Slash Cloud Costs and Streamline Data Pipelines: A Game-Changing Open-Source Tool

Ray.io changes the basic premise of how data pipelines and distributed systems work

Jun 09, 2024

Is your organization drowning in data but thirsty for savings? What if I told you there's a tool that can slash technical hurdles, streamline your data pipelines, and boost responsiveness – all while putting more money back in your pocket?

This article will focus on a tool called Ray.io, to highlight why I believe it is a game changer within its category.

We'll go over:

What sets Ray apart
What are ETL tools
What are ML pipeline tools
Problems in current ML pipeline flow
Ray and how it solves these problems
Origins of Ray
Links to youtube videos for further learning

Shaul here. This is the first article in my blog, aimed at engineers that want to make an impact on their organization, and any technical people looking to improve their craft. I plan to make the articles short (<5 minutes to read) and practical. I'm excited to start it, and I hope you'll enjoy the read :)

Let's start!

Understanding distributed systems, data pipelines, their relationships, current tooling and how it’s going to change

In this article, I aim to share my recent experience with Ray and articulate why I believe it stands out from other data pipeline and/or machine learning pipeline tools. These are the tools that run the heavy data workflows almost any organization employ, to treat truly large datasets at great speeds. Ray represents a significant departure from existing solutions, and I will highlight its unique features and benefits.

What Sets Ray Apart?

Ray is a tool designed for distributed machine learning (ML) processing. It is often compared to tools like Kubeflow and Airflow, which manage sequential task execution (as seen with ETL tools like SSIS and Azure Data Factory). However, Ray’s approach and capabilities are markedly different from these tools.

My understanding of Ray deepened after watching a demo by Ray’s founder, Robert Nishihara, which vividly showcased its distinct advantages (see links at the end of this post).

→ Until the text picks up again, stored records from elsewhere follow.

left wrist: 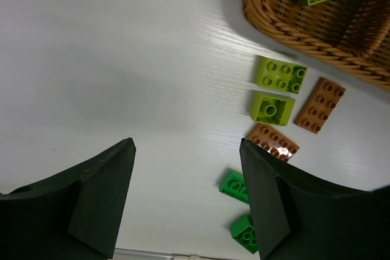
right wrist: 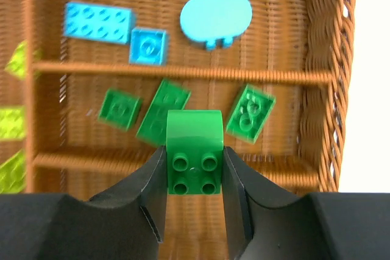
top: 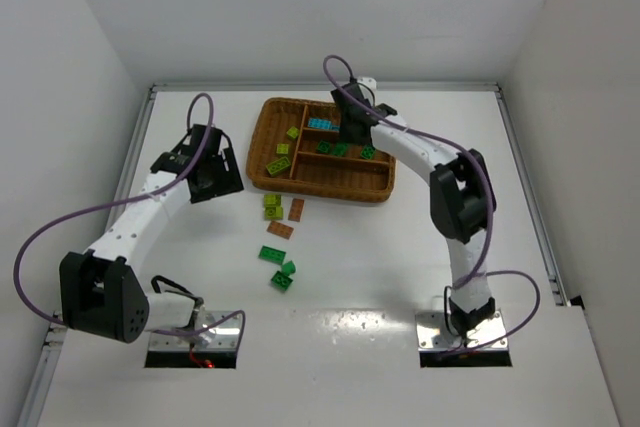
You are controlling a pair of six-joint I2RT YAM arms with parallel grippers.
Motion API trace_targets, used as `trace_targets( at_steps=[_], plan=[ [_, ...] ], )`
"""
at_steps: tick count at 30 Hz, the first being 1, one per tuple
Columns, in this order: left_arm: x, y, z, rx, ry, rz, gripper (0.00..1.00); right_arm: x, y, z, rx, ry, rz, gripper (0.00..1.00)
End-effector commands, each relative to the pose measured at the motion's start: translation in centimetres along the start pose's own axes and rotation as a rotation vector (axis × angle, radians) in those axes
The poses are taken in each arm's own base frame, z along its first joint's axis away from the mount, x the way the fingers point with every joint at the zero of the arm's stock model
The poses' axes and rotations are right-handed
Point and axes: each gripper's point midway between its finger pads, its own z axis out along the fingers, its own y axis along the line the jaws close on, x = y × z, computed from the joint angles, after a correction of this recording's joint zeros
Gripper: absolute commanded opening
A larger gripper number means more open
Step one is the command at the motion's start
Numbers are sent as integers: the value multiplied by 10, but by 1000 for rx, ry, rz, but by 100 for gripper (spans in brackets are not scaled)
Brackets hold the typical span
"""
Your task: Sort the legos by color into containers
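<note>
Your white counter [top: 400,267] carries a brown wicker tray [top: 330,193] at its far middle. Your right claw [right wrist: 194,156] hangs over the tray's narrow sections, pinching a held green brick [right wrist: 194,132] with a rounded top between its fingers. Your left claw [left wrist: 186,150] hovers spread, holding nothing, above bare counter left of the tray. In the tray, the far narrow section holds three cyan pieces [right wrist: 97,21]. The next section holds three sorted green bricks [right wrist: 163,111], and the tall section holds sorted yellow-green bricks [top: 278,167]. Near the tray on the counter lie two loose yellow-green bricks [left wrist: 280,76], two brown-orange bricks [left wrist: 320,106] and loose dark green bricks [top: 272,254].
</note>
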Motion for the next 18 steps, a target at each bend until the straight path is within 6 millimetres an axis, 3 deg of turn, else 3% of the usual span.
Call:
trace_targets(
  at_steps=[1,4,6,8,11,13,15,16,17,18],
  plan=[
    [-16,-8,-9,39,-28,-3,76,-10,-2,23,-1,11,-8,22],
    [-20,-11,-14,59,-43,-16,76,-10,-4,36,-2,31,12,26],
    [-20,-11,-15,59,-43,-16,76,-13,-1,36,-18,22,18,51],
    [-18,-10,-15,55,-35,-15,76,-22,-4,32,-17,10,30,65],
    [-18,-10,-15,55,-35,-15,76,-23,-4,17,-9,-10,21,65],
    [-19,-9,-14,47,-39,-15,76,-36,-11,-7,-16,-44,35,62],
    [-21,-5,-14,24,-50,-16,76,-17,-10,-20,-64,-25,26,56],
    [-22,-3,-14,14,-55,-16,76,-26,-4,-48,-120,-64,35,55],
    [-24,2,-13,-3,-62,-16,76,9,-1,-55,-144,-17,-5,55],
    [-24,5,-10,-13,-55,-22,76,17,13,-69,-226,-22,-30,55]
  ],
)
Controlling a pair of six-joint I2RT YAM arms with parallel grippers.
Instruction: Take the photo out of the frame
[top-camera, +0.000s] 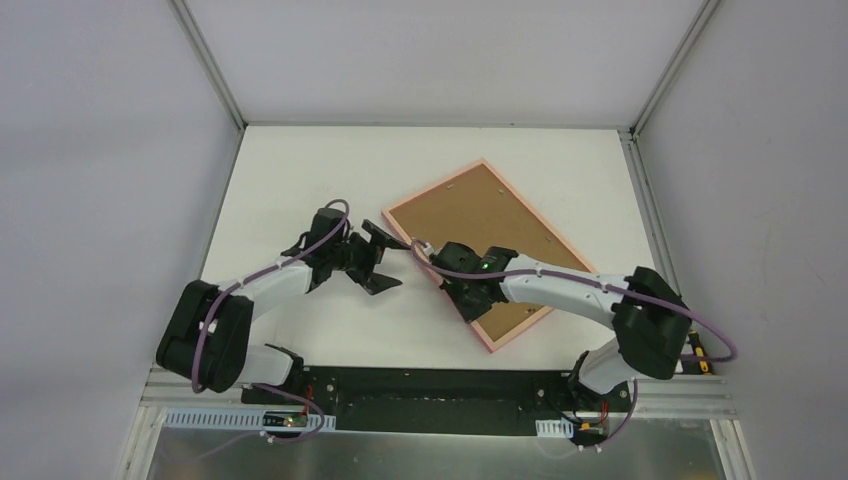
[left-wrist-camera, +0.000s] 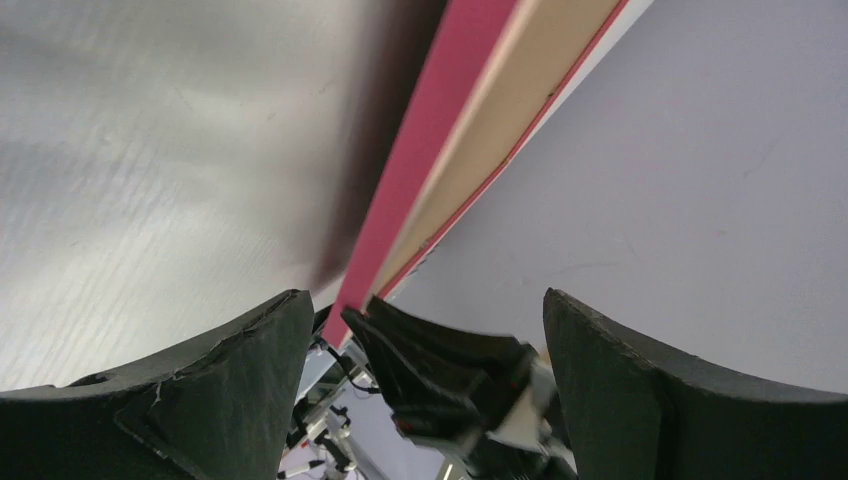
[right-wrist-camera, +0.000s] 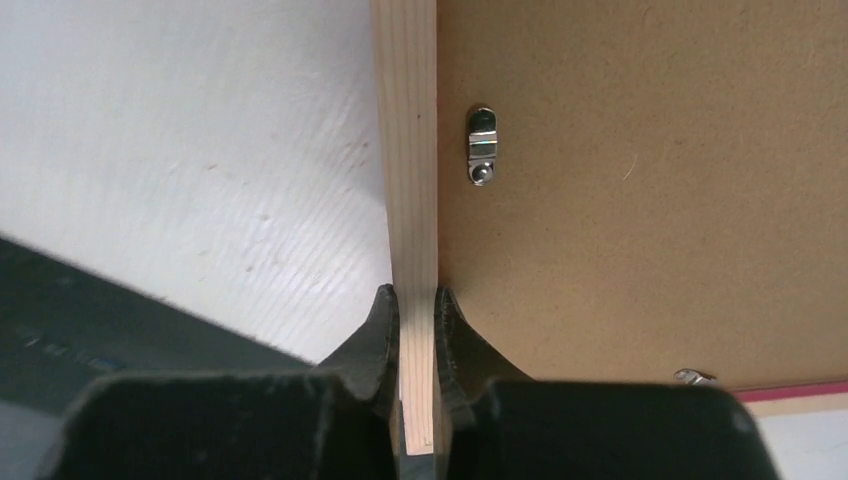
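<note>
The pink frame (top-camera: 560, 238) lies face down and askew on the white table, with its brown back board (top-camera: 480, 215) facing up. My right gripper (top-camera: 462, 295) is shut on the frame's near left rail. In the right wrist view (right-wrist-camera: 417, 300) its fingers pinch the bare wood rail (right-wrist-camera: 405, 150) beside the board (right-wrist-camera: 650, 200), and a metal tab (right-wrist-camera: 481, 146) shows. My left gripper (top-camera: 390, 260) is open and empty just left of the frame's left corner. In the left wrist view (left-wrist-camera: 422, 300) it faces the pink edge (left-wrist-camera: 420, 150). The photo's picture side is hidden.
The white table (top-camera: 300, 190) is walled by grey panels on the left, right and back. A second metal tab (right-wrist-camera: 695, 377) sits near the frame's pink end rail. The right gripper (left-wrist-camera: 450, 370) shows between my left fingers. The black base rail (top-camera: 430, 385) runs along the near edge.
</note>
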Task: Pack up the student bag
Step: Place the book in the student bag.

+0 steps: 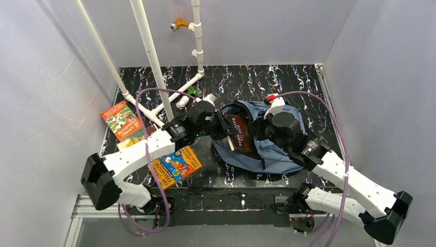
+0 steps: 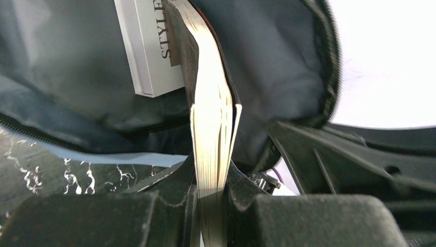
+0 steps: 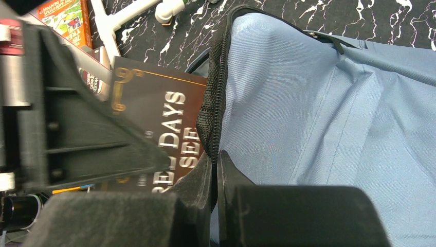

But first, a bit of introduction - ETL Tools

ETL (Extract, Transform, Load) tools are essential for data integration, enabling the extraction of data from various sources, transforming it into a suitable format, and loading it into a target database or data warehouse. These tools automate complex tasks, ensuring data consistency, accuracy, and accessibility. ETL tools are vital in business intelligence and data management strategies and can be broadly categorized into:

Simple drag-and-drop no-code tools: Examples include SSIS (SQL Server Integration Services) and Azure Data Factory.
Programmatic tools: Apache Airflow, which uses code to create pipelines.

Understanding ML Pipeline Tools

In the last several years, a new category has emerged in software infrastructure. Machine Learning Engineering / Pipeline management tools. But this is not just machine learning, these can be used for managing data and its flow into any kind of algorithm. We’ll call them “ML pipeline tools” for brevity. ML pipeline tools streamline and automate the development, deployment, and management of machine learning models. They facilitate the entire ML workflow, from data preprocessing to model training, evaluation, deployment, and monitoring. By orchestrating these stages, ML pipeline tools ensure reproducibility, scalability, and efficiency, allowing data scientists to focus on model fine-tuning and insights rather than repetitive tasks.

Examples include Kubeflow, Red Hat Data Science (based on Kubeflow), and SageMaker.

Typical Machine Learning Pipeline Flow

Here’s a simple flow of data in an ML (machine learning) pipeline.

Image Credit: https://www.design-reuse.com/articles/53595/an-overview-of-machine-learning-pipeline-and-its-importance.html

A typical ML pipeline starts with data input, followed by steps for cleaning, preprocessing, training, and ultimately deploying the model. However, this conventional approach has notable drawbacks.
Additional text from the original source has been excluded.